Лишь воспользовавшись благоприятным международным положением и имея крепкую опору в одном или нескольких государствах, можно было только приступить к началу такой сложной работы, не будучи абсолютно уверенным в благоприятном исходе этого опасного предприятия. Учитывая весь комплекс европейских противоречий и степень заинтересованности европейских государств в этом вопросе, Бисмарк пришел к пониманию того, что Пруссия может надеяться лишь на помощь России. Но чем логичнее этот вывод был в теории, тем более сложной эта задача представлялась на деле, поскольку получить у российского императора, защищавшего принципы монархизма в Европе, поддержку в революционном акте фактического разрушения прежних международных отношений и потере законными правителями своей власти являлось задачей не из легких.
В этом и заключалась особенность второго (после национального) вопроса для России и Пруссии: об отношении к легитимности. Перед Бисмарком стала задача представить продолжение существования легитимных династий германских правителей, а, следовательно, мелких и средних германских государств как не соответствующий реальному положению дел анахронизм, противоречивший государственным интересам Германии факт и угрожающую дальнейшими беспорядками в Центральной Европе опасность. Как бы ни противился Петербург медиатизации или низложению законных монархов, ему все же пришлось ответить на вопрос, стоило ли с точки зрения непосредственно российских национальных интересов жертвовать крепкими отношениями с Пруссией ради сохранения германских династий. Могли ли мелкие и средние германские государства оказать России сопоставимую с прусской действенную помощь в восточном вопросе, польском вопросе или противодействии агрессивному внешнеполитическому курсу Австрии и Франции в Европе? И не следовало ли Петербургу еще после Крымской войны вынести урок из того, насколько действительно в Германии умели ценить его вдохновленную высокими принципами монархизма и легитимизма бескорыстную помощь в связи с Венгерским походом 1849 г. и Ольмюцским соглашением 1850 г.? Соотношение значимости для императора в этот момент поддержки прав германских правителей по сравнению с перспективой долгожданного решения восточного вопроса – проблема очень интересная и довольно сложная. В этом вопросе германские источники едва ли могут дать однозначный ответ, и изучение его представляется возможным на основании широкого круга отечественных источников в рамках отдельного исследования.

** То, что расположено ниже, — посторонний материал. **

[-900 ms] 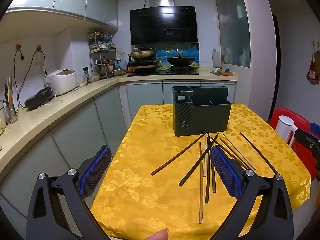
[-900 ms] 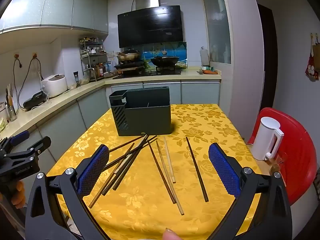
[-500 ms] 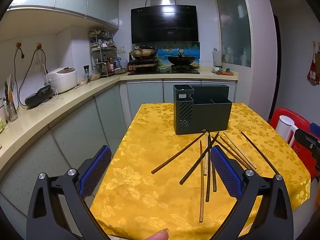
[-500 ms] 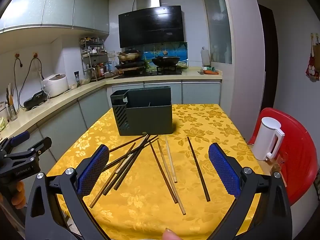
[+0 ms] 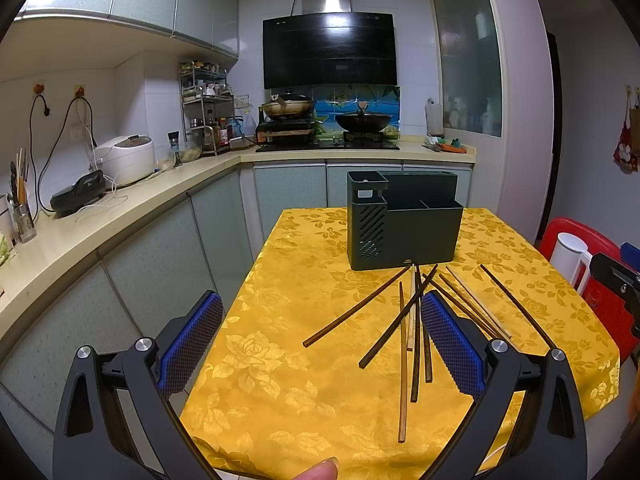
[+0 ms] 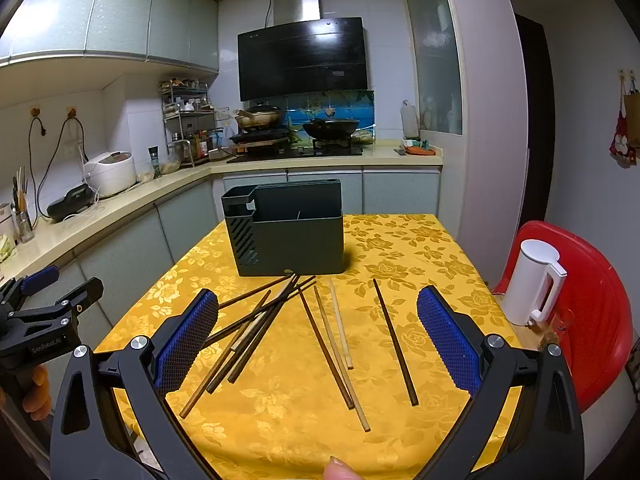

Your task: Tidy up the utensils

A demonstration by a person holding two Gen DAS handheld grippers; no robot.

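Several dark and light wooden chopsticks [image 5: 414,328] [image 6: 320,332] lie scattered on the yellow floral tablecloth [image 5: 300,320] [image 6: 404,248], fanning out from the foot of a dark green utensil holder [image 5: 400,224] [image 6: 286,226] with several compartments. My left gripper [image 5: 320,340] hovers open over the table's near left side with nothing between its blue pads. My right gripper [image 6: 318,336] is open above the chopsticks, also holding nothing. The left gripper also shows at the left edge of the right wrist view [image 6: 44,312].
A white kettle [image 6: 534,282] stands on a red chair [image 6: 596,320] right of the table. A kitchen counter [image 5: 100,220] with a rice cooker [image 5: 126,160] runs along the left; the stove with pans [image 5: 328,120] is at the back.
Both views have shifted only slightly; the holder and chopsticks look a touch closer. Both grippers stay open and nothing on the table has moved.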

Вместе с вопросом об отношении к легитимности нераздельно следовал и третий вопрос: о революции. В отношениях с Петербургом в ходе всех трех войн за объединение Германии Бисмарк следовал принципу, который подтвердил свою эффективность. Лишь только возникала опасность вмешательства европейских государств для мирного урегулирования военного конфликта, Бисмарк отправлял в Петербург телеграммы и предписания, в которых просил прусских дипломатов транслировать в российской столице информацию о неизбежном нарастании национального недовольства в Пруссии, если понесший военные жертвы народ не будет удовлетворен условиями мира. Не следует забывать, что благодаря дипломатическому искусству Бисмарка Пруссия никогда не начинала войну первой, поэтому каждый раз находилась в роли пострадавшей стороны. В германском общественном мнении это придавало дополнительные очки Берлину, особенно на фоне его патриотической риторики о защите интересов не только собственного населения, но и германской нации в целом. В таких условиях действительно сложно было склонять Берлин к участию в дискуссиях о восстановлении довоенных отношений, которые опять могли угрожать прусскому народу в дальнейшем. 22 апреля 1869 г. на заседании Северогерманского сейма известный депутат от Национал-либеральной партии Карл Твестен в своем выступлении сослался на одно из писем А. М. Горчакова. Твестен обращал внимание депутатов на правоту слов российского министра иностранных дел о том, что «внешняя политика все больше перестает быть политикой кабинетов, но мнение народов, их симпатии и антипатии становятся важным фактором внешней политики». По мнению Твестена, в современных европейских условиях игнорировать роль общественного мнения было совершенно недопустимо[2307]
. Действительно, апелляция к гневу народному и германскому общественному мнению трижды принесла успех бисмарковской политике прусских территориальных аннексий и итогового объединения Германии.